This Broadcast Station EEO Advisory is directed to radio and television stations licensed to communities in Delaware, Indiana, Kentucky, Pennsylvania, Tennessee and Texas, and highlights the upcoming deadlines for compliance with the FCC’s EEO Rule.

Introduction

April 1, 2012 is the deadline for broadcast stations licensed to communities in Delaware, Indiana, Kentucky, Pennsylvania, Tennessee, and Texas to place their Annual EEO Public File Report in their public inspection files and post the report on stations’ websites.

Under the FCC’s EEO Rule, all radio and television station employment units (“SEUs”), regardless of staff size, must afford equal opportunity to all qualified persons and practice nondiscrimination in employment.

In addition, those SEUs with five or more full-time employees (“Nonexempt SEUs”) must also comply with the FCC’s three-prong outreach requirements. Specifically, all Nonexempt SEUs must (i) broadly and inclusively disseminate information about every full-time job opening except in exigent circumstances, (ii) send notifications of full-time job vacancies to referral organizations that have requested such notification, and (iii) earn a certain minimum number of EEO credits, based on participation in various non-vacancy-specific outreach initiatives (“Menu Options”) suggested by the FCC, during each of the two-year segments (four segments total) that comprise a station’s eight-year license term. These Menu Option initiatives include, for example, sponsoring job fairs, attending job fairs, and having an internship program.

Nonexempt SEUs must prepare and place their Annual EEO Public File Report in the public inspection files and on the websites of all stations comprising the SEU (if they have a website) by the anniversary date of the filing deadline for that station’s FCC license renewal application. The Annual EEO Public File Report summarizes the SEU’s EEO activities during the previous 12 months, and the licensee must maintain adequate records to document those activities. Stations must also submit the two most recent Annual EEO Public File Reports at the midpoint of their license terms and with their license renewal applications.

Exempt SEUs – those with fewer than 5 full time employees – do not have to prepare or file Annual or Mid-Term EEO Reports.

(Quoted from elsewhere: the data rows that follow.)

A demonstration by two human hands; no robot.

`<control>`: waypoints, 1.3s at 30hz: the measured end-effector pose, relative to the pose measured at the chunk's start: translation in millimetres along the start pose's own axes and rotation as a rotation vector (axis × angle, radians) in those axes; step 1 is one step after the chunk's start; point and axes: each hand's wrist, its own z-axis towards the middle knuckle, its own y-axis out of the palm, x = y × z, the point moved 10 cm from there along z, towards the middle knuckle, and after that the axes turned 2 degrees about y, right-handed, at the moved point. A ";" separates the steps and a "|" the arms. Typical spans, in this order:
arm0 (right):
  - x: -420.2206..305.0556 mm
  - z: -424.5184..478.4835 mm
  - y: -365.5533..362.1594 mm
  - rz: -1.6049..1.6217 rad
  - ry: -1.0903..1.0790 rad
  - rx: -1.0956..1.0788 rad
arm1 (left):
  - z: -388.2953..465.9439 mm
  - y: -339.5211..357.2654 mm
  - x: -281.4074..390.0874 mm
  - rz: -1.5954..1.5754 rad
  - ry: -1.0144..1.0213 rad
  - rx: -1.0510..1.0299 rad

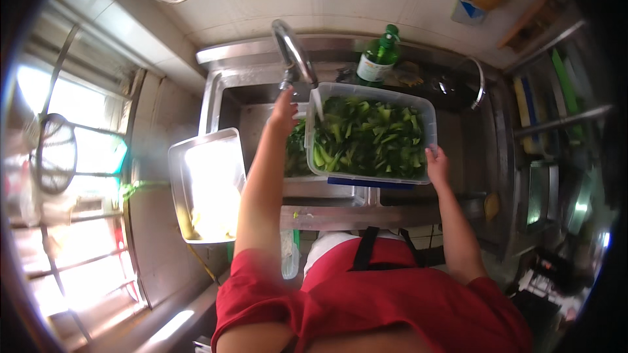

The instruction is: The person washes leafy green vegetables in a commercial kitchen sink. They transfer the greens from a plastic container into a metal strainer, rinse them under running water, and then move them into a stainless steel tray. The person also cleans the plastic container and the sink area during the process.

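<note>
Water runs from the chrome faucet (294, 54) into the left side of a clear plastic tub (373, 179) filled with chopped leafy greens (368, 137). My left hand (284, 112) is raised at the base of the faucet, its fingertips by the faucet's valve; whether it grips the valve is hard to tell. With my right hand (436, 164) I hold the tub's right rim, thumb on top. More greens (296, 149) lie partly hidden under the tub's left side, in the stainless steel sink (255, 122).
A green pump bottle (377, 61) stands behind the tub. A shiny metal tray (181, 196) is at the sink's left, beside my left forearm. A second curved chrome spout (480, 83) rises at the right. Barred windows are on the left and a rack is on the right.
</note>
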 end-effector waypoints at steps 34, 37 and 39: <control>-0.7 -74.3 -15.1 0.297 0.100 -0.269 | -140.1 -129.8 -197.3 0.340 0.082 -0.243; 25.4 -67.0 12.5 0.356 0.048 -0.412 | -139.0 -44.6 -182.9 0.227 0.002 -0.059; 30.9 -65.6 10.9 0.344 -0.082 -0.392 | -147.3 52.2 -161.5 0.349 0.035 0.023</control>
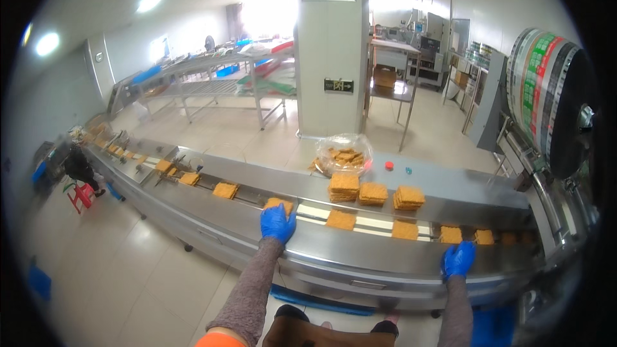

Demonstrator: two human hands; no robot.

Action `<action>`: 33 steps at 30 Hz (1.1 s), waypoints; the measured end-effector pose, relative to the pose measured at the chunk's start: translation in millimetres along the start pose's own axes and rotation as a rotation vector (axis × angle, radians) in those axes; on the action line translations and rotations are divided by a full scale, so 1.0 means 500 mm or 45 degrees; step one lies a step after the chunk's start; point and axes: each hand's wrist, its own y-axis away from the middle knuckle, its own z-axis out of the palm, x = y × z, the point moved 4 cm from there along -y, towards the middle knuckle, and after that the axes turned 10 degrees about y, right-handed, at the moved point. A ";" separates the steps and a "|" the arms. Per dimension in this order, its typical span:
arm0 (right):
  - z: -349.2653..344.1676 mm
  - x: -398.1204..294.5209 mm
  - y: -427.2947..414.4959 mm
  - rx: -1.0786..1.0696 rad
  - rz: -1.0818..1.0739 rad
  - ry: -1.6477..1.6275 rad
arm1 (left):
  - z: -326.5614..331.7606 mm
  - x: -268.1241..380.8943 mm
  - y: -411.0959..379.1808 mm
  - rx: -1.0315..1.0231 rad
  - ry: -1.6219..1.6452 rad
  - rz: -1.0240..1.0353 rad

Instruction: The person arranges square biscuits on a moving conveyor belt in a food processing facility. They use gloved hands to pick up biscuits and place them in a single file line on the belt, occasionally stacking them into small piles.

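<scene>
My left hand, in a blue glove, has its fingers at the near edge of square orange-brown snack pieces on the conveyor. My right hand, also in a blue glove, is at the channel's near edge, just below a snack square; its fingertips are partly hidden. Between my hands, a snack square and another square lie on the pale conveyor strips. Behind the channel stand a taller stack, a middle stack and a right stack of squares.
A clear plastic bag of broken pieces sits behind the stacks, near a red cap. At right stands a large printed film roll. A person is at far left near a red stool. A column rises beyond.
</scene>
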 end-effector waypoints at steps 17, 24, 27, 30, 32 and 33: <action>0.000 0.009 0.002 0.047 0.149 -0.134 | 0.005 -0.026 0.024 0.212 -0.381 -0.262; 0.003 0.012 0.005 0.252 0.083 -0.201 | 0.012 -0.018 0.000 0.053 0.018 -0.031; -0.003 0.008 0.003 0.143 0.096 -0.176 | 0.010 -0.026 0.008 0.415 -0.069 0.217; 0.007 0.019 0.003 0.138 0.097 -0.179 | 0.011 -0.026 0.008 0.288 -0.077 0.072; 0.018 0.027 0.004 0.161 0.087 -0.169 | 0.020 -0.039 0.004 0.241 -0.210 -0.047; 0.019 0.024 0.003 0.158 0.082 -0.165 | 0.021 -0.044 0.005 0.218 -0.281 -0.110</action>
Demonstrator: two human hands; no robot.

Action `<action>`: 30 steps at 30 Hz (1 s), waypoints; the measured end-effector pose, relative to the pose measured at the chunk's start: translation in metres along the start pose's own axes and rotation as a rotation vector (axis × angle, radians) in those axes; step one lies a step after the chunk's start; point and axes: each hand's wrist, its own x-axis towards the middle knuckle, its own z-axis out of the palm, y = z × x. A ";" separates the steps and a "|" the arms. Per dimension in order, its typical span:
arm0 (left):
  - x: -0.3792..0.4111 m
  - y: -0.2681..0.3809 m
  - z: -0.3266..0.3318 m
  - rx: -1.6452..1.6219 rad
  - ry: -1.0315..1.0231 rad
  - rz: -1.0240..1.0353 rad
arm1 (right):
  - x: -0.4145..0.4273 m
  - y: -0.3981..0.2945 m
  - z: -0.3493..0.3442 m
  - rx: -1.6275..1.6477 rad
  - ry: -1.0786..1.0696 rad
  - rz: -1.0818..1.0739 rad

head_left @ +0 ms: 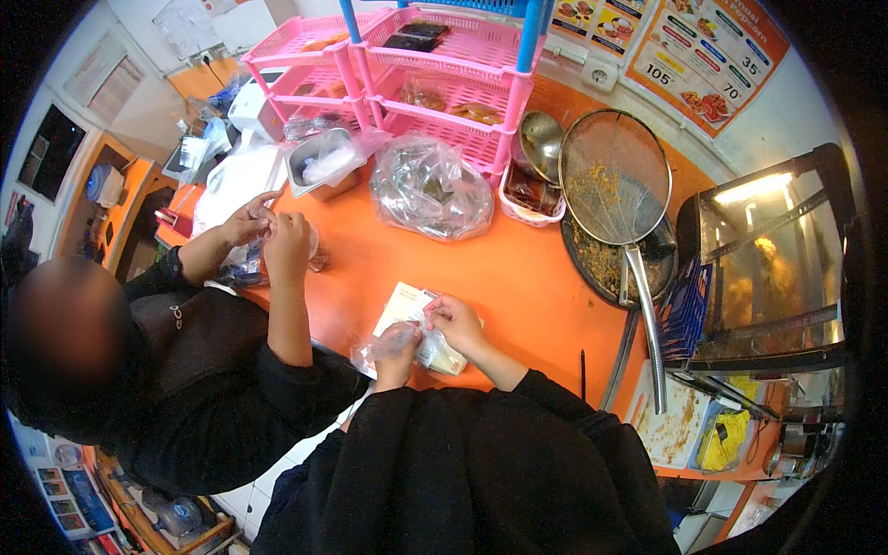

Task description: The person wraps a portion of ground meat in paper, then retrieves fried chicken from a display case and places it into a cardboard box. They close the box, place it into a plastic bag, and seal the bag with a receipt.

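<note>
Between my two hands is a small clear plastic bag point(390, 343), gathered and partly crumpled. My left hand point(397, 361) grips its body, which bulges out to the left. The fingertips of my right hand point(454, 323) pinch the plastic at its other side. What the bag contains is too blurred to tell. Directly beneath my hands, on the orange tabletop point(527, 277), lie pale printed paper slips or a pad point(394, 303) bearing writing.
A co-worker's hands point(274, 232) handle something small at the left. Pink stacking baskets point(444, 62), a large clear plastic bag point(433, 187) and a steel container point(326, 163) stand behind. To the right are a mesh strainer point(614, 177), a pen point(583, 374) and a lit display warmer point(770, 257).
</note>
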 end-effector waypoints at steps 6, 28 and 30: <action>-0.004 0.005 0.001 0.067 -0.016 0.049 | 0.005 0.014 0.000 -0.038 0.031 -0.095; -0.003 0.005 0.001 0.091 0.012 0.136 | -0.002 0.001 0.001 -0.373 0.053 -0.119; -0.003 0.005 0.001 0.071 0.007 0.187 | -0.003 0.002 0.004 -0.333 0.133 -0.202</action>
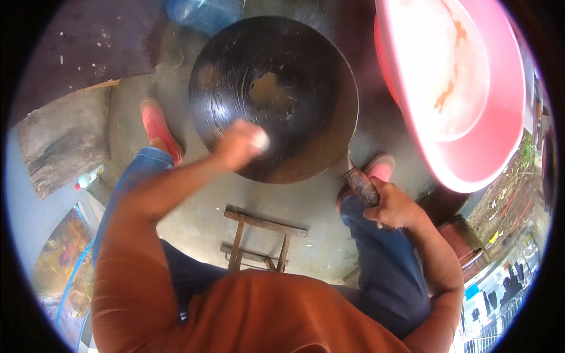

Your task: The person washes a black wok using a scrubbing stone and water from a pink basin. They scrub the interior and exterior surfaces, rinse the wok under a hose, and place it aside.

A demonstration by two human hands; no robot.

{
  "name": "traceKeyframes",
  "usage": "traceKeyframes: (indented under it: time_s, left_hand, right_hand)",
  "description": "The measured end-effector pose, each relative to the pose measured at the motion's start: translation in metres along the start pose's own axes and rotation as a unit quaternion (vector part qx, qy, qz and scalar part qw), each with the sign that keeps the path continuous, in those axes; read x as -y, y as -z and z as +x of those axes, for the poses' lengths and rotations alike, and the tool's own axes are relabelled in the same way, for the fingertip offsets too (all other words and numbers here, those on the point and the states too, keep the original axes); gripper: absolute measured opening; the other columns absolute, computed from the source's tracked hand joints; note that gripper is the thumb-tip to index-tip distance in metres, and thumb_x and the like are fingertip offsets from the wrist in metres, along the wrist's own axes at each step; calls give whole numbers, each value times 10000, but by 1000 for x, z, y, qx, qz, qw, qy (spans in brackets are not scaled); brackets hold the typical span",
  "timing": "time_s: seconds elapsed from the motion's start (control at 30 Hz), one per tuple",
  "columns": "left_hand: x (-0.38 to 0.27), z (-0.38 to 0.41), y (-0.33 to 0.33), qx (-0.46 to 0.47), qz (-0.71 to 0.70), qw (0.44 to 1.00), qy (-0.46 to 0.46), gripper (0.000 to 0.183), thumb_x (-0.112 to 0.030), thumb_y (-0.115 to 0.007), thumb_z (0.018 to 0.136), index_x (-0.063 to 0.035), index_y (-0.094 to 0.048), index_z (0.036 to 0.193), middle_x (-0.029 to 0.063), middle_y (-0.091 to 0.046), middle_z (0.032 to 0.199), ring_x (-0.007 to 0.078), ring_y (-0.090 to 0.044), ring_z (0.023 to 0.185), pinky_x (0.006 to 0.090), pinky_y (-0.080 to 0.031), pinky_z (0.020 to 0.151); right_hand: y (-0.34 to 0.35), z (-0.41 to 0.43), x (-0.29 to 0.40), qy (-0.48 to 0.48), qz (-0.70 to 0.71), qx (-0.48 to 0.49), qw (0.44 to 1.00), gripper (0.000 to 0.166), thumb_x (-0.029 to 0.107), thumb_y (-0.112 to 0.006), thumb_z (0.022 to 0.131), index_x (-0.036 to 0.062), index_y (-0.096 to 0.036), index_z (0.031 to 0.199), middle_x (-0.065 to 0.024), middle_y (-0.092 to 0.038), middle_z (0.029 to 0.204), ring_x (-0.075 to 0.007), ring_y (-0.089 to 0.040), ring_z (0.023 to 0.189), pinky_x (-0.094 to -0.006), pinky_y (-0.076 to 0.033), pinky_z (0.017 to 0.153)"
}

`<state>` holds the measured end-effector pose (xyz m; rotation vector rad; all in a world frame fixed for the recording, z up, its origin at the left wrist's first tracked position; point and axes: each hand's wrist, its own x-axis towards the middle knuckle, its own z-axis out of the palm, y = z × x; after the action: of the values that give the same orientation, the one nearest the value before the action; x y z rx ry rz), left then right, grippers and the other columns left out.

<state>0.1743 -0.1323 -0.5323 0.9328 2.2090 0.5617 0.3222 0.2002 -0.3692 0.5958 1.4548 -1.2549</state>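
A large black wok point(309, 132) with a brownish patch at its bottom lies before me on the floor. My left hand point(242, 143), blurred, is closed around a small whitish thing point(260, 140) over the near-left part of the wok; what that thing is I cannot tell. With my right hand point(393, 204) I grip the wok's rough, dark handle point(363, 186), which joins the rim at the lower right through a metal piece.
A big pink plastic basin point(503, 114) stands at the right, very near the view. Below the wok is a small wooden stool point(265, 223). A bottle point(90, 176) lies at left, a blue translucent container point(205, 13) at the top, a reddish tin point(461, 242) at lower right.
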Motion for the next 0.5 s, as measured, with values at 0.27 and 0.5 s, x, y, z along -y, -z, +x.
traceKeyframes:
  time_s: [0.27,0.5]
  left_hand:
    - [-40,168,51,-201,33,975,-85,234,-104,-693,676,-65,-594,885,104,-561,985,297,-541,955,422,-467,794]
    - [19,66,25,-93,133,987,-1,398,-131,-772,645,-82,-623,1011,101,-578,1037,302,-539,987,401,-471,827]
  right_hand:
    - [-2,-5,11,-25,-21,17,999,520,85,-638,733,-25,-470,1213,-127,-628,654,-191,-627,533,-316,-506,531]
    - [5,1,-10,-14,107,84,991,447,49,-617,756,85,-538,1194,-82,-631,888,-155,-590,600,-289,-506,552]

For a detailed description of the EEO rule and practical assistance in preparing a compliance plan, broadcasters should consult “Making It Work: A Broadcaster’s Guide to the FCC’s Equal Employment Opportunity Rules and Policies” published by the Communications Practice Group. This publication is available at: https://www.pillsburylaw.com/siteFiles/Publications/CommunicationsAdvisoryMay2011.pdf.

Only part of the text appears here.